Werner Herzog: the secret between Los Angeles and “The Wild Blue Yonder”
/*September 14th, 2009
references
Excerpt from a “Vice Magazine” interview:
Even though you’re not part of the system, would you say that living in Los Angeles makes it easier to deal with the business aspects of filmmaking?
It’s not making anything easier. Filmmaking has always had its complications, but I’m not in the culture of complaint. Los Angeles is just a very exciting city. There’s great excitement, there’s vibrant culture, and there are a lot of things going on here that I wouldn’t relate to filmmaking, but yet they trigger films.
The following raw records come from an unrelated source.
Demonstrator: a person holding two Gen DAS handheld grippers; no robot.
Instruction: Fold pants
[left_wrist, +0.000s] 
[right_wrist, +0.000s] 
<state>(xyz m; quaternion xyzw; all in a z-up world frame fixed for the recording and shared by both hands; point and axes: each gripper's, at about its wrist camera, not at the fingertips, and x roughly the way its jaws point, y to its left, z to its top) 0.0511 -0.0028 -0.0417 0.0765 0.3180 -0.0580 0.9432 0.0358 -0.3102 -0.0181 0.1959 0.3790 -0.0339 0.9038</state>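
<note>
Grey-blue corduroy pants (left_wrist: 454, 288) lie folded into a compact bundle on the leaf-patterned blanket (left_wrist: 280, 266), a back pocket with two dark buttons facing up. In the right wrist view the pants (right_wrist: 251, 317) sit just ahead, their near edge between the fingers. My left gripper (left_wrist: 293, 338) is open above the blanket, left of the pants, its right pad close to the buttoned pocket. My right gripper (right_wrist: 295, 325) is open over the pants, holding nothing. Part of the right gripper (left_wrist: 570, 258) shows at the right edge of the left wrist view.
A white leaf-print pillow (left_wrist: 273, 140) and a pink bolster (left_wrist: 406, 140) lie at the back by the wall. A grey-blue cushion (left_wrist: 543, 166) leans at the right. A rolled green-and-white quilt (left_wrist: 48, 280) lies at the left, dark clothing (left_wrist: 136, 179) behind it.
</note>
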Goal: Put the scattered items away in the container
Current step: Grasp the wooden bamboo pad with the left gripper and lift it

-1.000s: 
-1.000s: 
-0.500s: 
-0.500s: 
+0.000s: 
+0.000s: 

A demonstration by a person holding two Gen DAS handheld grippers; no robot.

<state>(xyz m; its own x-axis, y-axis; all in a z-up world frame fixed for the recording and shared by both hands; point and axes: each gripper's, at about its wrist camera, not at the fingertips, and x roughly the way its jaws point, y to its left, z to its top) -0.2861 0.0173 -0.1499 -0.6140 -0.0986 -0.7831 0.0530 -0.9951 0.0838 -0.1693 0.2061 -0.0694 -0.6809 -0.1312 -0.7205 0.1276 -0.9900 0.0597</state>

For example, I was fascinated by the Galileo space probe, which at the end of an incredible odyssey was sent on a suicide mission into the atmosphere of Jupiter, where it burned into superheated plasma and was gone. Only 30 minutes from where I live there is a mission-control center in Pasadena, and because of this fascination with Galileo I found out that there was a completely unknown NASA archive in downtown Pasadena in a warehouse. I discovered footage of astronauts who filmed on 16-mm celluloid back in 1989, and it is such fantastic footage. In a way it was the backbone of a science-fiction film I made called The Wild Blue Yonder. So you see, the excitements are everywhere, and they don’t have to be connected with Hollywood or production companies.